L’envol d’Air Congo, l’ambition de reconquérir les airs

​Le premier signal fort est venu du tarmac de l’aéroport international de N’djili. Le Président de la République a assisté à la réception d’un Boeing Dreamliner 787-800 de la compagnie nationale « Air Congo », destiné à desservir la ligne Kinshasa – Bruxelles, dans le cadre du partenariat qui lie cette compagnie nationale à Éthiopian. Sixième appareil à rejoindre la flotte, ce géant des airs d’une capacité de plus de 260 places, dont 24 en classe affaires, effectue son vol inaugural ce mercredi 1er juillet.

​Cet investissement s’accompagne d’une remise à niveau des infrastructures au sol. Le Chef de l’État a personnellement inspecté la rotonde complètement rénovée du terminal des vols intérieurs, désormais conforme aux standards internationaux de sécurité et de confort. Sur le plan macroéconomique, cette montée en puissance d’Air Congo vise à capter les flux de capitaux et de voyageurs de la diaspora, tout en réduisant la dépendance du pays vis-à-vis des transporteurs étrangers.

Le réveil du rail : soulager les artères de Kinshasa

Au même moment, sur la terre ferme, un autre symbole fort s’est produit. Après près de 15 ans d’inactivité, les rails de la capitale ont repris vie. Le Président a effectué le trajet inaugural de 25 kilomètres reliant la Gare centrale à l’aéroport de N’djili. Pour les Kinois, cette relance est une bouffée d’oxygène économique. Elle s’attaque directement au coût d’opportunité des embouteillages monstres, tout en pratiquant un effet de levier sur le pouvoir d’achat grâce à une tarification sociale et accessible. De plus, l’opération a permis d’assainir le domaine public par la libération des emprises ferroviaires illégalement occupées.

​Pour le Chef de l’État, le trafic ferroviaire devrait également s’étendre à la partie Ouest de la capitale, entre la Gare centrale et la place Kintambo Magasin. Avec un trafic quotidien prévu dans moins de trois semaines, l’objectif est de réduire de 20 à 30 minutes la durée du trajet vers l’aéroport.

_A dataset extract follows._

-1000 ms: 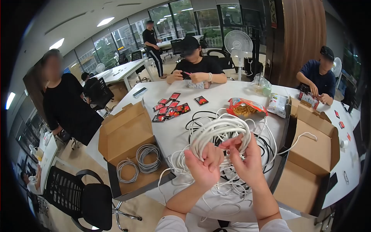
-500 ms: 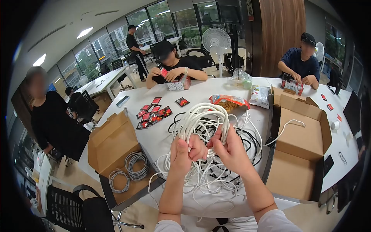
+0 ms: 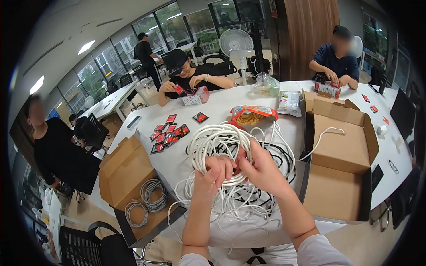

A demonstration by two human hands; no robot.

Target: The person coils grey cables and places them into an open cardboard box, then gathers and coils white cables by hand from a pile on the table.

Entre impulsion publique et défi de la pérennité

Si ces deux avancées constituent des victoires politiques et économiques indéniables, elles placent l’État congolais face à sa responsabilité la plus complexe : la gestion d’actifs et la culture de la maintenance. L’histoire récente de la RDC montre que l’alignement d’appareils ou la réouverture de lignes ferroviaires ne suffisent pas si elles ne s’accompagnent pas d’une rigueur de gestion à toute épreuve.

Pour que l’oiseau de métal d’Air Congo garde ses ailes déployées et que le train urbain ne s’arrête pas à nouveau, les entreprises publiques devront s’imposer une discipline financière stricte. Injecter du capital dans le renouveau des infrastructures est une étape ; pérenniser leur exploitation est le véritable défi économique de la RDC de demain.